ELEVEN

Even though Mr. Rigby had said not to, Deryn Sharp looked down.

A thousand feet below, the sea was in motion. Huge waves rolled across the surface, the wind tearing white moonlit spray from their peaks. And yet up here, clinging to the Leviathan’s flank in the dark, the wind was still. Just like in the airflow diagrams, a layer of calm wrapped around the huge beastie.

Calm or not, Deryn’s fingers clutched the rigging tighter as she gazed at the sea. It looked cold and wet down there. And, as Mr. Rigby had pointed out many times over the last fortnight, the water’s surface was as hard as stone if you were falling fast enough.

Tiny cilia pulsed and rippled through the ropes, tickling her fingers. Deryn slipped one hand free and pressed her palm against the beast’s warmth. The membrane felt taut and healthy, with no whiff of hydrogen leaking out.

“Taking a rest, Mr. Sharp?” called Rigby. “We’re only halfway up.”

“Just listening, sir,” she answered. The older officers said the hum of the membrane could tell you everything about an airship. The Leviathan’s skin vibrated with the thrumming of the engines, the shufflings of ballast lizards inside, even the voices of the crew around her.

Dawdling, you mean,” the bosun shouted. “This is a combat drill! Get climbing, Mr. Sharp!”

“Yes, sir!” she replied, though there wasn’t much point in rushing. The other five middies were still behind her. They were the ones dawdling, pausing to clip their safety harnesses to the ratlines every few feet. Deryn climbed free, like the older riggers, except when she was swinging from the airbeast’s underside—

Ventral side, she corrected herself—the opposite of dorsal. The Air Service hated regular English. Walls were “bulkheads,” the dining room was a “mess,” and climbing ropes were “ratlines.” The Service even had different words for “left” and “right,” which seemed to be going a bit far.

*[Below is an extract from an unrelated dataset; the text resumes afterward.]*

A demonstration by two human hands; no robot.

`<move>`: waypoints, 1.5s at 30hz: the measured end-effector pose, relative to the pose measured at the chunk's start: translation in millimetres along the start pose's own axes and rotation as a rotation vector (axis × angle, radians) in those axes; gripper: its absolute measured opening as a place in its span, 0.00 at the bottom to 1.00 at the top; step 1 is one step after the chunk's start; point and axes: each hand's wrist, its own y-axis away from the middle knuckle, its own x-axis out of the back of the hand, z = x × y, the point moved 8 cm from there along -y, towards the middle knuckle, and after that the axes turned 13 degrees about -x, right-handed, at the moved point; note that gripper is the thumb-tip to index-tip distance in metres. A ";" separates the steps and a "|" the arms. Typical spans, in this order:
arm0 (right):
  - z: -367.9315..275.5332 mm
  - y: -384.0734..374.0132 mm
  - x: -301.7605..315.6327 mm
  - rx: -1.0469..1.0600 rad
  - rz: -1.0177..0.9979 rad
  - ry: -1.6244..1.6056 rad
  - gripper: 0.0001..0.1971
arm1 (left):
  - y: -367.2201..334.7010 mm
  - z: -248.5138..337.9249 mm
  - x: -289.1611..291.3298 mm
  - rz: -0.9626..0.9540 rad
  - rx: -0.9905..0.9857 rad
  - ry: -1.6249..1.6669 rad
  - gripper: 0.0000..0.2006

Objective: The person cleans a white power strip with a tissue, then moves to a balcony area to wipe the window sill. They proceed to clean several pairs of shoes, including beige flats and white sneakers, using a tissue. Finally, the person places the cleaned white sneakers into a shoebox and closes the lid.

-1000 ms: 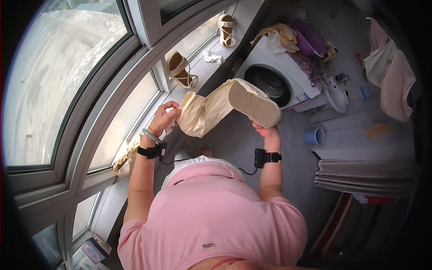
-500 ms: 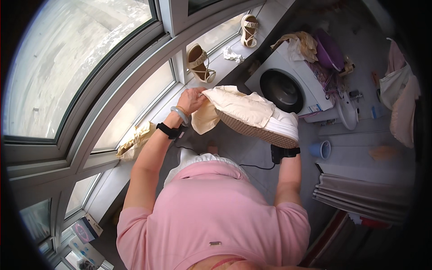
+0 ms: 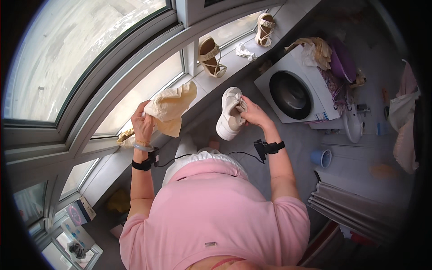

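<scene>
Between the fingers of my left hand (image 3: pixel 143 123) hangs a creased cream sheet of paper (image 3: pixel 170 108), near the window. My right hand (image 3: pixel 255 112) grips a white sneaker (image 3: pixel 229 120) at its opening, the heel toward me and the lacing away. Paper and shoe are apart. A beige strappy sandal (image 3: pixel 209 57) rests on the window ledge beyond the paper. Another sandal (image 3: pixel 265 29) sits farther along that ledge, with a crumpled white tissue (image 3: pixel 245 51) between the two.
A white washing machine (image 3: pixel 288 90) stands ahead on the right, cloths and a purple basin (image 3: pixel 342 60) on top. Nearby are a white sink (image 3: pixel 352 126) and a blue bucket (image 3: pixel 321 158). Crumpled yellowish paper (image 3: pixel 126 138) lies on the ledge at left.
The cream paper has come off the sneaker and moved left with my left hand. My right hand has brought the shoe left and turned it, so its opening now shows.
</scene>
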 end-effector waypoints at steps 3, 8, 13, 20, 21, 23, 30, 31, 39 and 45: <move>-11.8 -31.1 -39.9 -0.017 -0.062 -0.011 0.37 | 23.9 -8.1 38.5 0.048 0.100 -0.008 0.10; -39.4 -69.0 -107.0 0.061 -0.061 -0.114 0.34 | 46.0 1.6 64.0 0.160 0.141 0.093 0.10; -59.6 -108.3 -157.4 0.188 0.095 -0.097 0.31 | 54.2 4.4 84.1 0.246 0.151 0.043 0.11; -79.1 -133.4 -213.3 0.132 0.073 -0.265 0.31 | 44.2 8.4 85.9 0.260 0.201 0.175 0.10; -80.1 -134.4 -216.3 0.134 0.075 -0.304 0.31 | 40.1 9.6 81.3 0.244 0.209 0.202 0.10; -80.2 -128.7 -225.0 0.033 -0.055 -0.337 0.29 | 31.8 10.1 71.7 0.191 0.206 0.236 0.10; -51.4 -112.1 -202.5 0.292 -0.653 -0.707 0.27 | -2.9 18.5 2.2 -0.084 0.389 0.509 0.12; -56.9 -98.2 -186.5 0.361 -0.689 -0.844 0.28 | -5.8 13.3 -9.5 -0.123 0.405 0.566 0.12; -68.3 6.6 -82.0 0.579 -0.639 -0.895 0.33 | -45.4 37.8 -120.3 -0.485 0.088 0.877 0.22; -36.2 52.1 -32.1 0.452 -0.450 -1.057 0.38 | -33.7 38.7 -219.8 -0.692 0.520 1.260 0.23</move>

Deryn hooked the heel of her boot into the ratlines and pushed herself up again, the feed bag heavy across her shoulder, sweat running down her back. Her arms weren’t as strong as the other middies’, but she’d learned to climb with her legs. And maybe she had been resting, just a squick.

A message lizard scampered past her, its sucker-feet tugging at the membrane like fingers caught in taffy. It didn’t stop to squawk orders at the lowly midshipmen, but flitted past on its way up to the spine. The whole ship was on combat alert, the ratlines swaying with scuttling crew, the night air full of fabricated birds.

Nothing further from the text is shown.